She shook her head and backed away from the door, I’m sorry. It’s gone. Our home is a pile of ash. I can’t go back. She closed her eyes and let Shade lead her away.
Further on, Leya came upon a feast of corpses. Soldiers, savagely slaughtered, laid in pools of congealing blood. Some had been separated from their heads while others were cut open and bleeding with their innards poured out of their bellies. Flies buzzed around severed hands which still clutched their swords and shields while carrion perched on rotting flesh and picked at the eyes. Standing in the center of them all was a woman tall and lithe in stature. Her skin pulsed with a deep blue void, hiding the trail of freckles across her nose. Her eyes, wide and black met Leya’s and she spoke in a tired, twilight voice. “This is how we save everyone.” Behind her a man appeared, silhouetted in the red darkness by golden light. A loving smile touched the corners of her lips. Pleased, she winked and put her back to Leya. “Hello, Hummingbird.”
Leya ran.
The hall went on and on, door after door on the left and never on the right. There were more doors than she could count. Open doors, closed doors and none of them would draw her attention. Shade ran beside her, growling low, and Leya ran until she could run no more.
Finally, she came to a pair of double doors emblazoned with gold. They swung open with such force that it made Leya stop and look. A fair woman lay sprawled on barren dirt with a sword run through her chest. Her flesh had been picked from her body and from the blood that pooled around her, flowers of blue and gold bloomed. Many of the petals had been picked clean and the woman still bled. Gasping and convulsing she was focused on the sky above her. Her cheeks dusted with dirt and tears, her mouth stretched open in an inaudible scream as the sky shattered into shards of thin glass and a chained hand reached down, bloody and desperate to finish her. Leya watched as the woman’s life was taken and in a panic, she turned away. They had to keep moving.
With us, you will find salvation.
It would be another hour before the long hall finally ended in a rising wooden staircase. Every door opened or closed had been to her left. Leya looked back. The unnatural light that guided her was going out, she realized with a start. The Void wouldn’t let her do this forever. She could see only thirty doors at most and as she watched one more disappeared and the darkness came a little farther down the hall, creeping towards her. As she watched, she could hear something moving. It was the rattling of broken chains and a form shuffling, dragging itself slowly through the stagnant water. There was a slop and a hiss that made the walls around her tremble. The void in her surged and her fear rose, manipulated by the unseen force. It was powerful and it promised death. She could not go back and she could not stay here. There was no door on her right and the stairs went up. The Void would have her and she’d be lost. Better to have gone through the door with Van than face this unknown.
Another door disappeared. Then another. The sounds grew louder. Shade’s tail lashed from side to side and his hackles rose as he pressed himself back against the wall.

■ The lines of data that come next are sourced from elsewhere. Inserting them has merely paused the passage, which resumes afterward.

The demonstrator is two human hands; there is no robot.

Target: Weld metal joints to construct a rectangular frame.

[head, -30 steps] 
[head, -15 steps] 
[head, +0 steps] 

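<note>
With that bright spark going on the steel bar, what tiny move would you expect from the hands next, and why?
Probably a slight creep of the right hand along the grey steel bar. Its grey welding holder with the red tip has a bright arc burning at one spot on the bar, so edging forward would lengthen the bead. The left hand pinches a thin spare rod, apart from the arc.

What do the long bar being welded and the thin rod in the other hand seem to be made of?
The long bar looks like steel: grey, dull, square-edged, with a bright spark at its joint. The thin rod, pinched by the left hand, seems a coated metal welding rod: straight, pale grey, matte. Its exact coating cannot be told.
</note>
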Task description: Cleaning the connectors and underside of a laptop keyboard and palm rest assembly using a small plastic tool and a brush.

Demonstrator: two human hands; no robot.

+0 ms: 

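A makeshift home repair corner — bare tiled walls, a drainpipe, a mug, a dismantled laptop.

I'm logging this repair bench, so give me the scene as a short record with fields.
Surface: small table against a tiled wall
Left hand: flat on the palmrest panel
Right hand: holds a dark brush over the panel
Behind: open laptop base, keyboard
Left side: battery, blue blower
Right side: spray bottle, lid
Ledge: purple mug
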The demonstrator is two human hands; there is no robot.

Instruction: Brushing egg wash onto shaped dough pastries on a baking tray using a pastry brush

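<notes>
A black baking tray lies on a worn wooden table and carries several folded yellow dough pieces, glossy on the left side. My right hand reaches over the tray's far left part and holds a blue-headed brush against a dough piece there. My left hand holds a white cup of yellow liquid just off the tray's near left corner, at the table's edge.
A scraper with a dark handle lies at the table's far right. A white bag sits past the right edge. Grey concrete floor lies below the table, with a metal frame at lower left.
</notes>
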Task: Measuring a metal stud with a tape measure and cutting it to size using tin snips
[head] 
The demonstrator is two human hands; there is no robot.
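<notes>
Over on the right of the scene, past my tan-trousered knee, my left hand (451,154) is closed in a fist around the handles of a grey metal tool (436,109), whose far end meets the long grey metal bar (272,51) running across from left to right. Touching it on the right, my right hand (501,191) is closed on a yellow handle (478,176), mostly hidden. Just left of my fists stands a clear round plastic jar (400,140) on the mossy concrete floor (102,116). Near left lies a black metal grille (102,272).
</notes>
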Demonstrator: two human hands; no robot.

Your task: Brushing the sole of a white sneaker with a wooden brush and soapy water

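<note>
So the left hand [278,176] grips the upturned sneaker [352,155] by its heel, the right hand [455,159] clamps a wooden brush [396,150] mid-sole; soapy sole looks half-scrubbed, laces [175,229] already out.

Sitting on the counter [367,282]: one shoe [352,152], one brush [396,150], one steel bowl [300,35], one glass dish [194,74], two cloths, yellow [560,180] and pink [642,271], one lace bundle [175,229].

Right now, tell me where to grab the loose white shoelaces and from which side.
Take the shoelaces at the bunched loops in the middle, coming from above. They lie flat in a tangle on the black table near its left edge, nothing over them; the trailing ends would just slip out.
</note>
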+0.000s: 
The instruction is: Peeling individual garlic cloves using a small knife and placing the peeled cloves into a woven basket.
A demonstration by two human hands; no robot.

He hears it too. He’s afraid.
Leya began to pound her fist against the wall on her right. There has to be a secret door I cannot see.
Another door disappeared.
Another.
The first door on the right, he said, always the first door on the right.
Leya looked over her shoulder at the row of doors still left. The first door on the right... It came to her. … is also the last door on the left! The Void loved technicalities. There was no time to doubt. Leya turned around and threw herself through the door. Beyond was another room with four doors. To the right, she went. With new vigor, she went to the right and to the right, and to the right, until she was once again dizzy and out of breath.
She stopped in another obsidian chamber, but only one door awaited her. It was the mouth of a cave and Malorne waited on the other side. “Child.” he said, “You have made it out safe.”
“What?” Leya said, confused. “I’ve been in there for hours and still not found it.”
“You have taken a wrong turn, then. Come, I shall show you the way.”
Leya started towards the mouth of the cave but hesitated when she saw a small wooden door to her right, closed...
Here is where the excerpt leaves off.